# Work to be completed
Nothing but the lines below between the line holding "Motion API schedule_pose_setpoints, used" and the line holding "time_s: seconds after", inclusive, should appear in the answer, each set down exactly.

*** Exercise inputs Section Begins ***

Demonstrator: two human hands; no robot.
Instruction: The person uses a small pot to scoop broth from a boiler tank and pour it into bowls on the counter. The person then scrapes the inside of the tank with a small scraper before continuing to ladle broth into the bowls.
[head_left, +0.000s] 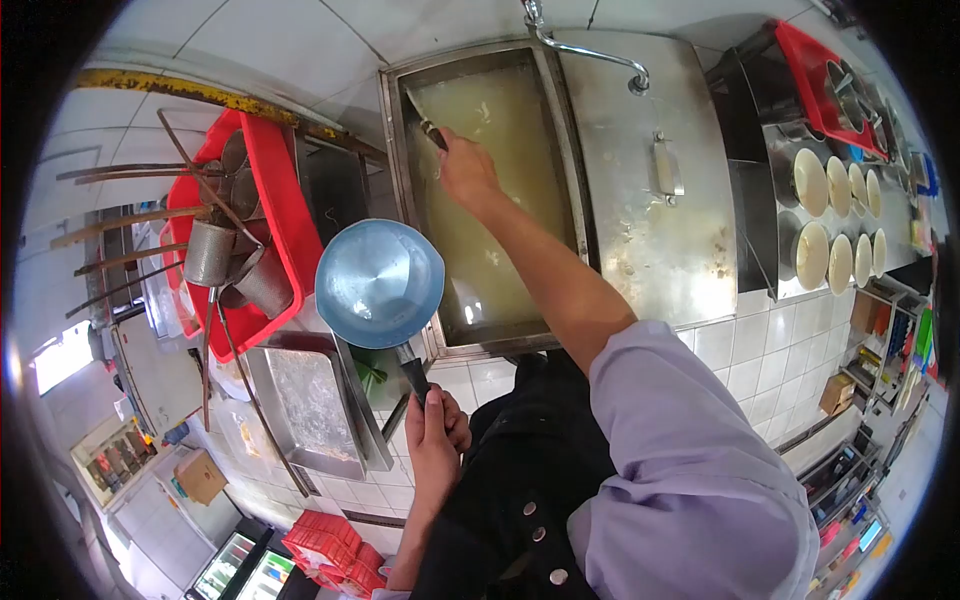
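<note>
Tiled kitchen wall (290,50) behind; below it, a steel vat (490,349) of cloudy liquid. Beside it, a red bin (282,195) packed with metal strainers (210,252), long handles jutting out. Your blue-grey pan (378,280) sits between bin and vat, bowl out ahead of your left hand (432,432), whose fingers are wrapped round its dark handle. Held that far back, the bowl could tip or knock the bin (whether it holds liquid, I can't tell). Your right hand (468,170) is clamped on a small dark-handled tool (433,134) at the vat's far corner; wet fingers could let it slip in, and your long reach could dip that wrist.
</note>
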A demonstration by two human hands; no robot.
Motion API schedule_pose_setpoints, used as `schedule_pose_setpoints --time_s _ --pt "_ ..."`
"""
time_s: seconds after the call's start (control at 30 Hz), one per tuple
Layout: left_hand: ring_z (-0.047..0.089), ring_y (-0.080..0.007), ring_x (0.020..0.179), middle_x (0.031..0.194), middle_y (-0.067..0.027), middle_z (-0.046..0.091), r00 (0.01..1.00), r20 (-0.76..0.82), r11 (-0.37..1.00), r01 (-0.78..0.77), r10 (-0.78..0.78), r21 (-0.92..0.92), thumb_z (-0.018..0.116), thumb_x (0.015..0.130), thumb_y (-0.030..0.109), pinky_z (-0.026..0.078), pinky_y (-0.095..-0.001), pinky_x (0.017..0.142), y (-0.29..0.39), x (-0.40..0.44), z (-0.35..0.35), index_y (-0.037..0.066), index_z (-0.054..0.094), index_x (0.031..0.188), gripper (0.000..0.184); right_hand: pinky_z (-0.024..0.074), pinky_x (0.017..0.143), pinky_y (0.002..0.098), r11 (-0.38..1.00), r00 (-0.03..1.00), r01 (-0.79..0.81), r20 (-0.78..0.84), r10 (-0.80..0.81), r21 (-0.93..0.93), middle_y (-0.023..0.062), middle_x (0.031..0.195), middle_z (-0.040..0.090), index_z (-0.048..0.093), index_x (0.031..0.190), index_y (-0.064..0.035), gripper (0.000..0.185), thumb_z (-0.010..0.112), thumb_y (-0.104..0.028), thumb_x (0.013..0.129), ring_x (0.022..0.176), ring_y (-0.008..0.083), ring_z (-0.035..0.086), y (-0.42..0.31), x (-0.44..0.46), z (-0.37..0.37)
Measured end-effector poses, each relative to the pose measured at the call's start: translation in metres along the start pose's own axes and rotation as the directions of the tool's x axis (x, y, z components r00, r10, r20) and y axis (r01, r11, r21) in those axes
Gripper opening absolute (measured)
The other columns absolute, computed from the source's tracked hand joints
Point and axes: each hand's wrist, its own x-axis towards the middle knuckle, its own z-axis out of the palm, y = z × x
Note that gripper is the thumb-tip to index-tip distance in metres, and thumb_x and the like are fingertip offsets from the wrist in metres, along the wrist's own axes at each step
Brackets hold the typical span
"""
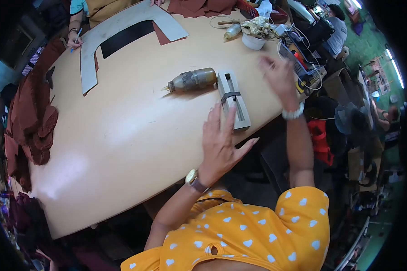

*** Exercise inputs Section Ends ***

# Response to the task
Motion API schedule_pose_setpoints, used as `schedule_pose_setpoints --time_s _ --pt "_ ..."`
"""
time_s: seconds after the call's start (control at 30 Hz), one per tuple

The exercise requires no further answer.